* Instructions to follow
Take from the data every line in which the word "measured" is found.

(Extracted records)
+---+
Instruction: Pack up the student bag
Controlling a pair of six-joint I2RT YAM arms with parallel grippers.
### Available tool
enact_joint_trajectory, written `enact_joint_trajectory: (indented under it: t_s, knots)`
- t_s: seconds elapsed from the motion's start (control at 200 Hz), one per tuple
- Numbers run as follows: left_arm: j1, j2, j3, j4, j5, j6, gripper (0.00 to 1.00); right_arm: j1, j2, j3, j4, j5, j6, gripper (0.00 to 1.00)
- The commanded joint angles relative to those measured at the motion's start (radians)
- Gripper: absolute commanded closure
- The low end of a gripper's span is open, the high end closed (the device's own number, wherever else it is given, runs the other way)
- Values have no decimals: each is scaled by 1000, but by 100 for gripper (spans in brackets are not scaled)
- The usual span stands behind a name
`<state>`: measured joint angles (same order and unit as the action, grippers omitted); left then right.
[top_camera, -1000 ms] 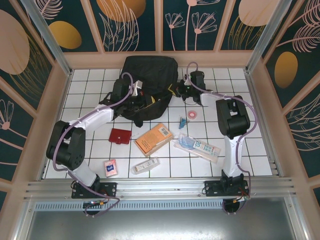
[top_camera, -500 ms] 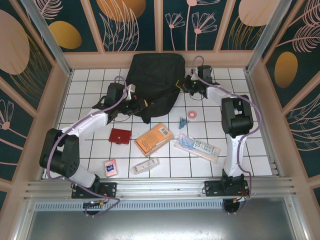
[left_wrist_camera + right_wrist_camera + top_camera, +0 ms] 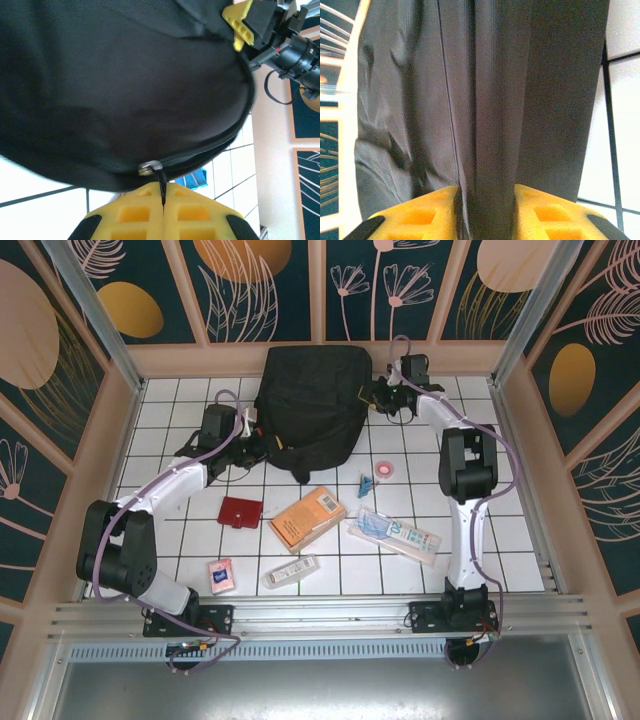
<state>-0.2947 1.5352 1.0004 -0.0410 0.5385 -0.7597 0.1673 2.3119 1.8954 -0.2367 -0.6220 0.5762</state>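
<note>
Backpack (image 3: 310, 400), large, black, soft fabric, lies upper centre on the white tiled table (image 3: 480, 540). Left gripper (image 3: 163, 189) is pressed together on its black zipper pull (image 3: 161, 181). Right gripper (image 3: 487, 192), fingers parted, straddles a bag fold, seemingly loosely.

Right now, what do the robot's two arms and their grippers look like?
Both match. The left arm and right arm have white tubular links between bulky black joint housings, with a lavender cable looped loosely along each. The left gripper and right gripper carry bright yellow blocky plastic fingers with rectangular recesses and black corner pieces. No markings are legible.
</note>
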Motion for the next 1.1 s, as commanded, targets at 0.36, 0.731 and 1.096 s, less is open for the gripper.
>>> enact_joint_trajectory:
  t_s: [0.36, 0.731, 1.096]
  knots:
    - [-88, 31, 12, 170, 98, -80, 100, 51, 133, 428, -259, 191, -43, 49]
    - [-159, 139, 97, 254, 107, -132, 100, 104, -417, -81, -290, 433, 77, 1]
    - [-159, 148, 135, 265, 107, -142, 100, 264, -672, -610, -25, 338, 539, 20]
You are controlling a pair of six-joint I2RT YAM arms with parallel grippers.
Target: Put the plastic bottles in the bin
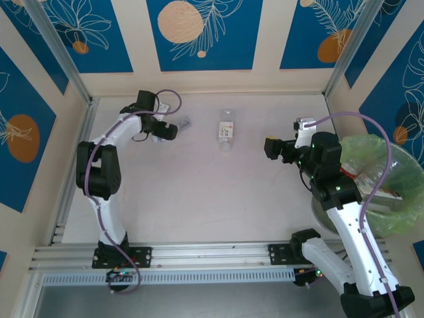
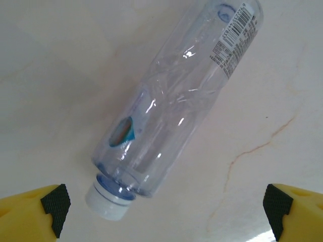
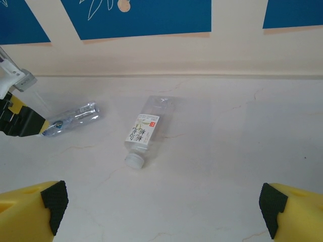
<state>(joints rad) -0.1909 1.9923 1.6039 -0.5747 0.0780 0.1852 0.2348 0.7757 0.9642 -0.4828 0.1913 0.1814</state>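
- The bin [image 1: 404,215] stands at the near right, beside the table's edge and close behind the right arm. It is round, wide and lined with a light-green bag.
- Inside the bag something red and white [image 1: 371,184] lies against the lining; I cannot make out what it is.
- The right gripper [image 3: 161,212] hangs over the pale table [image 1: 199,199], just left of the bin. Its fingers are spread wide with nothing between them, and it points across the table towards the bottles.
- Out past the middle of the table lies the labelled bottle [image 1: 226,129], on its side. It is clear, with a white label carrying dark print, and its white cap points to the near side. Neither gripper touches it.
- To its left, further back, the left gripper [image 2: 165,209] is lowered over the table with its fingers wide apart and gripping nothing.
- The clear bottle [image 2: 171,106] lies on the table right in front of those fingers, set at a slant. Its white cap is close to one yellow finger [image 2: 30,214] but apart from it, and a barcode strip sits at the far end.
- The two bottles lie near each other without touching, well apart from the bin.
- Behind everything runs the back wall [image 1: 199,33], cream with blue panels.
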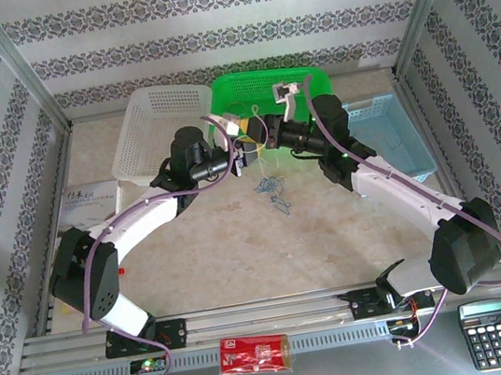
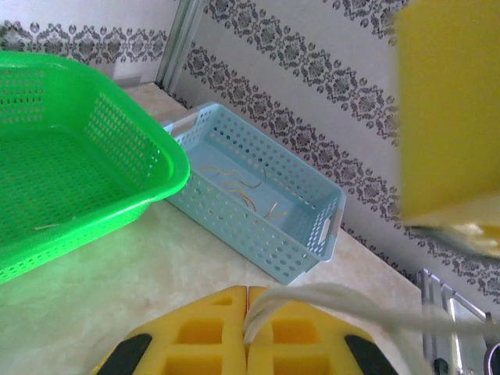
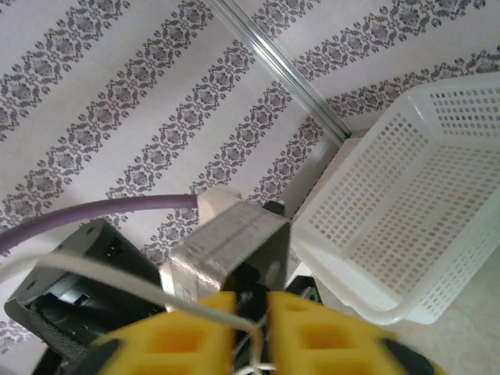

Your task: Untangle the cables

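right jaws: slightly apart (yellow) | white cable in gap | white basket right

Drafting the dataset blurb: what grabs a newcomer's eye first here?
The left gripper, shut on a cream-white cable, meets the right gripper in front of the green basket. A small tangle of cables lies on the table near them; a white basket sits back left, a blue basket right.
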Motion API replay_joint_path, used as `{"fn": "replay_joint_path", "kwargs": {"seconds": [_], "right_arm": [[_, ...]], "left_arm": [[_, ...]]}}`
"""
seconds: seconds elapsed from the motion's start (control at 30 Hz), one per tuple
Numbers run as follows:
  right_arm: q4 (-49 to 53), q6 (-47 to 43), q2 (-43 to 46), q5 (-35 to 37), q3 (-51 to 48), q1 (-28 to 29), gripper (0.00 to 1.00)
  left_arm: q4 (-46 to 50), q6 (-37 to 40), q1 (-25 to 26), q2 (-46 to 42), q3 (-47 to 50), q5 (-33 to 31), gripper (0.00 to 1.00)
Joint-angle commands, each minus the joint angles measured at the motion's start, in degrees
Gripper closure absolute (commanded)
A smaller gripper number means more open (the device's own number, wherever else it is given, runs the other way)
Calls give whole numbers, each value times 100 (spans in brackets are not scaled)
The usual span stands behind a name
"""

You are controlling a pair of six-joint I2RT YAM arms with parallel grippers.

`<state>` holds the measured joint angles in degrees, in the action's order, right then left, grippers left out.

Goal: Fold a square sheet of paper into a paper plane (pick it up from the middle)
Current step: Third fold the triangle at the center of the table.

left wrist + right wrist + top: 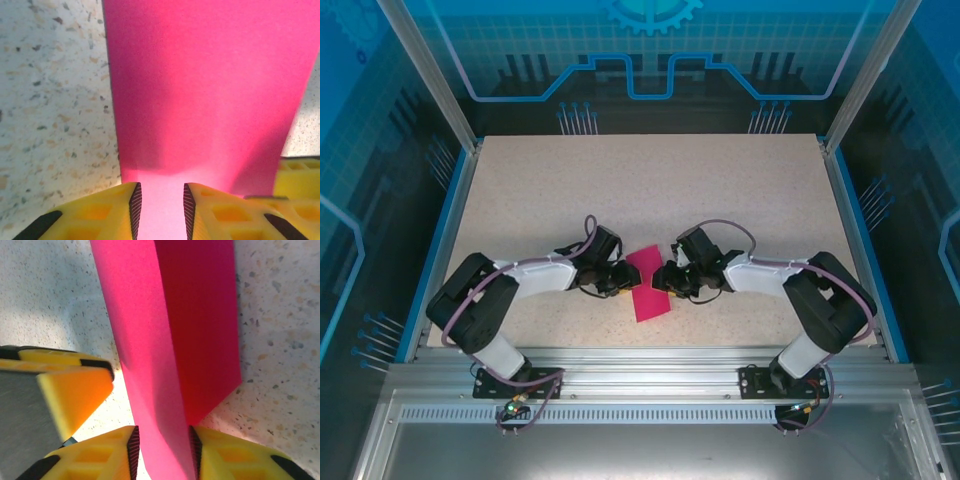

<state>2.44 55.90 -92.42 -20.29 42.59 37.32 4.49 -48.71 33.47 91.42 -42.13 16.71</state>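
The magenta-pink square sheet of paper [648, 284] lies on the table between my two grippers, folded into a narrower shape. My left gripper [619, 281] is at its left edge. In the left wrist view its jaws [160, 189] stand apart, and the paper [200, 90] runs through the gap with space on both sides. My right gripper [669, 279] is at the right edge. In the right wrist view a raised flap of the paper [145, 340] passes between its jaws [164, 431]. The flap touches the right pad [195, 442] and stays clear of the left one.
The speckled table [650, 190] stretches far behind the paper. A yellow finger of the left gripper [70, 390] stands close beside the right jaws. Blue rails [438, 240] and glass walls bound the table. The metal base rail [640, 360] runs along the near edge.
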Motion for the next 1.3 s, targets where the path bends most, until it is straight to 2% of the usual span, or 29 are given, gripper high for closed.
{"fn": "replay_joint_path", "kwargs": {"seconds": [0.0, 0.17, 0.27, 0.33, 0.47, 0.6, 0.77, 1.03, 1.27], "right_arm": [[160, -181, -163, -377, 211, -80, 70], [272, -205, -303, -411, 306, -117, 76], [326, -257, -379, -536, 381, -159, 75], [402, -313, -399, -546, 434, -171, 74], [507, -440, -466, -669, 522, -220, 73], [506, -484, -463, -762, 539, -282, 72], [527, -533, -442, -809, 514, -338, 72], [454, -546, -500, -932, 548, -364, 72], [450, -541, -548, -958, 588, -375, 72]], "left_arm": [[179, 231, 139, -392, 227, -244, 65], [190, 585, 658, -1004, 452, -828, 61], [389, 920, 1195, -1408, 518, -1475, 56], [705, 1128, 1685, -1566, 452, -2134, 52], [1204, 1338, 2502, -1380, 120, -3208, 43], [1540, 1472, 3101, -774, -379, -3840, 34], [1589, 1472, 3279, -248, -829, -4051, 31], [1609, 1857, 3395, 28, -1135, -3977, 28], [1874, 1900, 3435, 320, -1310, -4058, 28]]}}
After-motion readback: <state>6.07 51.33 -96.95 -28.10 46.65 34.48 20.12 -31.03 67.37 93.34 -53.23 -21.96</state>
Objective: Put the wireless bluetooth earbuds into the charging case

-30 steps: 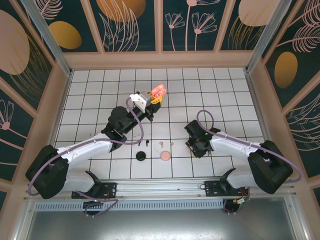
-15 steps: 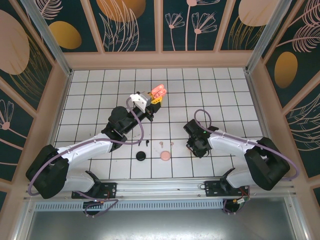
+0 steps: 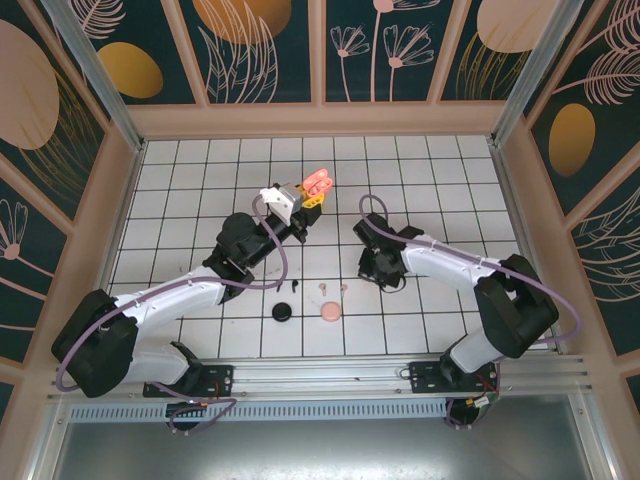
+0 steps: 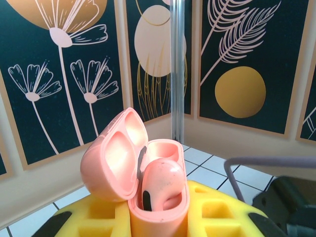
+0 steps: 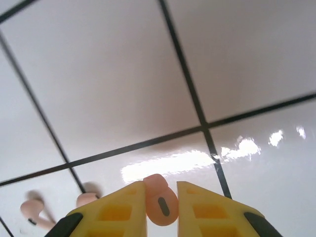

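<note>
Over on the left wrist camera, your left claw is clamped on the charging case. It's a glossy coral-pink plastic shell with rounded corners, standing upright between the blocky yellow fingers. The lid is flipped open to the left, so you can see two smooth scooped hollows inside it. One coral-pink earbud sits in the body of the case, fat rounded end up, with a dark slot down its side. The whole thing is held up above the white tiled table.

Your right claw is pinched on a second earbud. It's the same coral-pink, a smooth little nub with a dark oval mark, poking out between the two yellow waffle-patterned fingertips. It hangs over shiny white tiles with thin dark grid lines.

Off to its lower left, two pale pink earbuds lie on the table, blurry, stems sticking out. From the top camera they're near the front middle, with a black earbud just to their left. A flat pink disc and a round black lump lie a row closer to you.
</note>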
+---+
* Task solution
- The commanded joint angles relative to those measured at the motion's start (radians)
`<state>`: measured joint angles (same order and unit as the action, grippers omitted); left then right.
Joint-angle commands, each minus the joint angles measured at the motion's start, in degrees
`<state>` holds the measured joint angles in degrees, in the action's order, right then left, grippers left out.

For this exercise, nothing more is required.